Plotting with PL/R on *NIX - A HOWTO

"Josh Tolley" <eggyknap@xxxxxxxxx> · Fri, 28 Dec 2007 05:36:59 -0700

People tend to like the idea of PL/R, because R draws some awfully
nice (and frequently useful) eye candy, and it sounds cool to be able
to make such things from inside PostgreSQL. In my (probably very
limted) experience those people often find that it's harder than it
looks to make these plots work, and if Google and my ability to come
up with applicable search terms are any indication, instructions are
not readily available. Hence this HOWTO. I hope I'll be forgiven for
the cross post.

This HOWTO covers two topics: "How to get PL/R to plot something other
than PDFs", and "How to make a function return the image data".

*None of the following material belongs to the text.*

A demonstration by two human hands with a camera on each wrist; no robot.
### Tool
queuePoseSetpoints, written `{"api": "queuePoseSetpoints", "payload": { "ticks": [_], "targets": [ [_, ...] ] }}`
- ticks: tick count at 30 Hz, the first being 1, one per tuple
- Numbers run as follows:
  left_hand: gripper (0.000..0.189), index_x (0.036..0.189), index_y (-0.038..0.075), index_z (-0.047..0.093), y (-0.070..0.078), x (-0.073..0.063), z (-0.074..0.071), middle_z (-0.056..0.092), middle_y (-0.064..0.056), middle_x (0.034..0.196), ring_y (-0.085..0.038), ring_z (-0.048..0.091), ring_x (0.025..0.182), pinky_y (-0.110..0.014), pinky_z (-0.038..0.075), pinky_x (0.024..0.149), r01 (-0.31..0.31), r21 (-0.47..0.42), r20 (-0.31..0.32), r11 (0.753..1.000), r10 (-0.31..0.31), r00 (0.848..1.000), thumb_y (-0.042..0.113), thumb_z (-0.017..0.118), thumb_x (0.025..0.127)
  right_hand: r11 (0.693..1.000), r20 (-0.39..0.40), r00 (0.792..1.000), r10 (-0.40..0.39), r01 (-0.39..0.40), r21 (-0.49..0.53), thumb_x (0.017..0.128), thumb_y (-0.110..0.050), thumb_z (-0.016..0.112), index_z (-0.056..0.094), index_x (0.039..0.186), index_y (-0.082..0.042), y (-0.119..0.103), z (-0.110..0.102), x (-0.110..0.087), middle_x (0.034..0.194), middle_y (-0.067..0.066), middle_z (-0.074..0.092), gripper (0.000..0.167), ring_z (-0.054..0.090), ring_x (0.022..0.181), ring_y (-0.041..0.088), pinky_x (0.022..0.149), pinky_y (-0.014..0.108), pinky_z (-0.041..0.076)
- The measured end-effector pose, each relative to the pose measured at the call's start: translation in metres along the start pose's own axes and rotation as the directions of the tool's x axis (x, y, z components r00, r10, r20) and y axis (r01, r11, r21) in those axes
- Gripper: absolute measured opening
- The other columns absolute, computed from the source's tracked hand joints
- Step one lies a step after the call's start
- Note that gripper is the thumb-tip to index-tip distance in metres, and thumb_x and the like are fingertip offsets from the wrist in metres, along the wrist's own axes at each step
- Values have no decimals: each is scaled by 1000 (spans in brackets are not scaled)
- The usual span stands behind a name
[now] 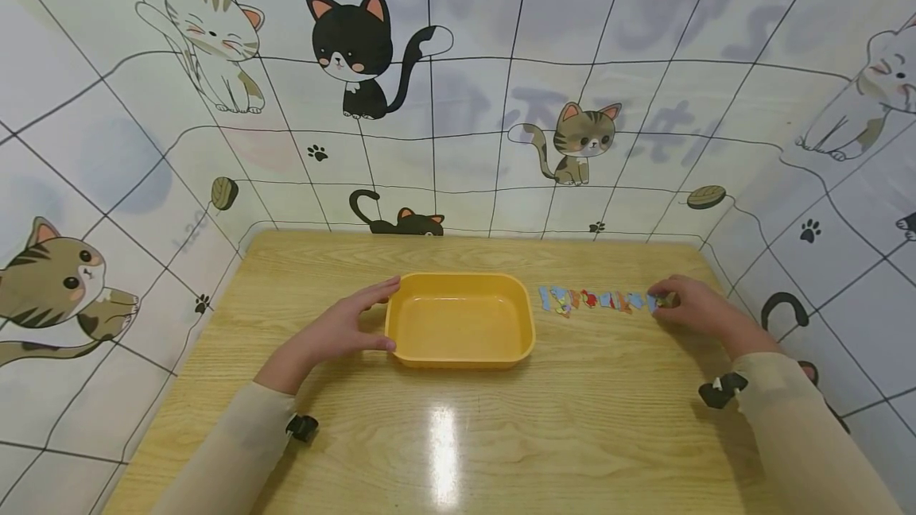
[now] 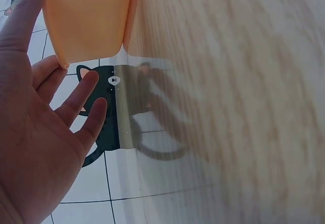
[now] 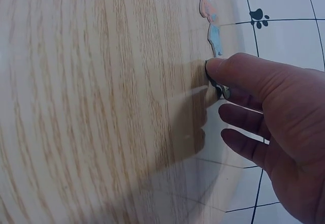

HOW TO GET PL/R TO PLOT SOMETHING OTHER THAN PDFS

The PL/R initiate will often try to create a plot as follows:
CREATE FUNCTION plr_plot_simple() RETURNS VOID AS $$
png('test.png')
plot(c(1:10))
dev.off()
$$ LANGUAGE plr;

SImple enough, but when called, this happens:

eggyknap=# select plr_plot_simple();
ERROR:  R interpreter expression evaluation error
DETAIL:  Error in X11(paste("png::", filename, sep = ""), width,
height, pointsize,  :
  unable to start device PNG
CONTEXT:  In PL/R function plr_plot_simple

This means R is trying to connect to an X server, and can't. R
requires an X server to handle most plot devices, and PostgreSQL
typically doesn't have a DISPLAY environment variable set to tell it
where to find such a server. R's built-in pdf() device is a notable
exception, but the PDFs R will create when asked to plot anything
particularly complex are very large, and slow to render, making them
an unattractive option.

The answer is to tell PostgreSQL where to find an X server, and here
there are two alternatives: connect to an exist X server, or make a
new one. The casual desktop experimenter will probably have an X
server running on the same machine as PostgreSQL, and can simply set
the DISPLAY variable PostgreSQL uses to point to this existing server.
Production PostgreSQL servers run X servers less commonly, so an
alternative is to use Xvfb, a "virtual" X server designed for just
such an occasion. This is simple enough:

$ Xvfb :5 -screen 0 1024x768x24

This will start Xvfb as server 5, defining screen 0 on that server as
having a resolution of 1024x768 with 24-bit color depth. Users may
also need to configure Xvfb's authorization properly, using the -ac
option (allow all hosts to connect to this server), or the -auth
<file> option, where <file> is a file that contains a list of hosts
allowed to connect to this Xvfb server. If this is running on the
PostgreSQL server itself, most likely this file just contains
"localhost" on one line.

The PostgreSQL server will have to know where to connect to this
server; for the Xvfb command line given above and assuming Xvfb runs
on the same server as PostgreSQL, the DISPLAY variable is ":5.0". Most
of the time, a script in /etc/init.d calls pg_ctl to start the
database when the system boots, and the DISPLAY variable can be set
there. Users of Debian packages for PostgreSQL may find that starting
the package abstracts pg_ctl far enough away that it's difficult to
tell in what script the variable should be set; as it turns out the
packagers have created a new file for the sole purpose of managing
environment variables. In my box it's called
/etc/postgresql/8.2/main/environment, and can just contain the
following line:

DISPLAY = ":5.0"

Note that since PL/R requires a properly set R_HOME environment
variable, PL/R users may already have had to deal with setting
environment variables inside of PostgreSQL. In fact, R provides a nice
function to examine the server's environment variables, called
plr_environ().

eggyknap=# select * from plr_environ() where name = 'DISPLAY';
  name   | value
---------+-------
 DISPLAY | :5.0
(1 row)

With that environment variable set, the original function works:

eggyknap=# select plr_plot_simple();
 plr_plot_simple
-----------------

(1 row)

But where's the image? The function put it in a file called test.png,
and it turns out that file is in the server's data directory by
default. If we want it somewhere else, we need to code the png() call
accordingly. Note that the PL/R process runs as the same user as the
PostgreSQL server; that user must have proper permissions to create
the specified file in the specified location, or it won't work.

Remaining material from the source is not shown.